> _Exercise description_
Transcribe the entire listing exactly.

> _Data extract_
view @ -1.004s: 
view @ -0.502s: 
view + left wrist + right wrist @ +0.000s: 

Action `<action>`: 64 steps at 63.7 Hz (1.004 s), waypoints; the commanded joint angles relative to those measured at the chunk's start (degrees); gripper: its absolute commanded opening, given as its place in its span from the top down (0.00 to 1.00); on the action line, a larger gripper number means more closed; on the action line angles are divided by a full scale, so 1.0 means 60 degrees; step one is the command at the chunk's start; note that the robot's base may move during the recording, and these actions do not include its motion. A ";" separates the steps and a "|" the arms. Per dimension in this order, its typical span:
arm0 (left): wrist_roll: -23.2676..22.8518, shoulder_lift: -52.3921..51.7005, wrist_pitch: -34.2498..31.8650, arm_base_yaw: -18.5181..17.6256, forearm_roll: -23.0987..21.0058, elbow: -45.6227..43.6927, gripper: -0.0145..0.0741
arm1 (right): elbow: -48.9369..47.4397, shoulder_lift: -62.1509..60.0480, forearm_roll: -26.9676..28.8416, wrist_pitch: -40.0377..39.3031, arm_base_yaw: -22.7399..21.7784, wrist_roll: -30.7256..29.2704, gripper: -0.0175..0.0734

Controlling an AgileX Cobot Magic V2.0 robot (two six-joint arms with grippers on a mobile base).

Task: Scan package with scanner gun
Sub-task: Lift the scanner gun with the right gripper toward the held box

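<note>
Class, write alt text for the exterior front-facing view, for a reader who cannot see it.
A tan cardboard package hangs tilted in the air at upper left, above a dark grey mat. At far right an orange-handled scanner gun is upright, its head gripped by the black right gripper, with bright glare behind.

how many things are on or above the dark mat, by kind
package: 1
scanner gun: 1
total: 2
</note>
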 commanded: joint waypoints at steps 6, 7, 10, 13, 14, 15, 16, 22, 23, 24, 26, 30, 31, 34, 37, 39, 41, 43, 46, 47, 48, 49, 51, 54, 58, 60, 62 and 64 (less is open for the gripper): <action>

> _Finished task_
view @ -1.004s: 
view @ -0.502s: 
view + left wrist + right wrist @ +0.000s: 

Action `<action>`: 64 steps at 63.7 Hz (1.004 s), waypoints; the commanded joint angles relative to those measured at the chunk's start (degrees); gripper: its absolute commanded opening, given as its place in its span from the top down (0.00 to 1.00); on the action line, a larger gripper number means more closed; on the action line angles are divided by a full scale, so 1.0 means 60 degrees; step one is the command at the chunk's start; note that the robot's base may move during the recording, and these actions do not include its motion. A ";" separates the steps and a "|" the arms. Per dimension in this order, its typical span:
arm0 (left): wrist_roll: -23.2676..22.8518, shoulder_lift: -52.3921..51.7005, wrist_pitch: -34.2498..31.8650, arm_base_yaw: -18.5181..17.6256, forearm_roll: -23.0987..21.0058, elbow: -45.6227..43.6927, gripper: -0.0145..0.0741
arm1 (right): elbow: -48.9369..47.4397, shoulder_lift: -62.1509..60.0480, forearm_roll: -26.9676..28.8416, wrist_pitch: -40.0377..39.3031, arm_base_yaw: -22.7399..21.7784, wrist_roll: -30.7256..29.2704, gripper: -0.0175..0.0734

Controlling an AgileX Cobot Magic V2.0 robot (two six-joint arms with grippers on a mobile base).

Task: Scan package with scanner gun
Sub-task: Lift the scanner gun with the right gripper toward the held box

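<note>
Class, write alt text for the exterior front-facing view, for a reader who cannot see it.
A tan cardboard package hangs tilted in the air at upper left, above a dark grey mat. At far right an orange-handled scanner gun is upright, its head gripped by the black right gripper, with bright glare behind.

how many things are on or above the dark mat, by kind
package: 1
scanner gun: 1
total: 2
</note>
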 commanded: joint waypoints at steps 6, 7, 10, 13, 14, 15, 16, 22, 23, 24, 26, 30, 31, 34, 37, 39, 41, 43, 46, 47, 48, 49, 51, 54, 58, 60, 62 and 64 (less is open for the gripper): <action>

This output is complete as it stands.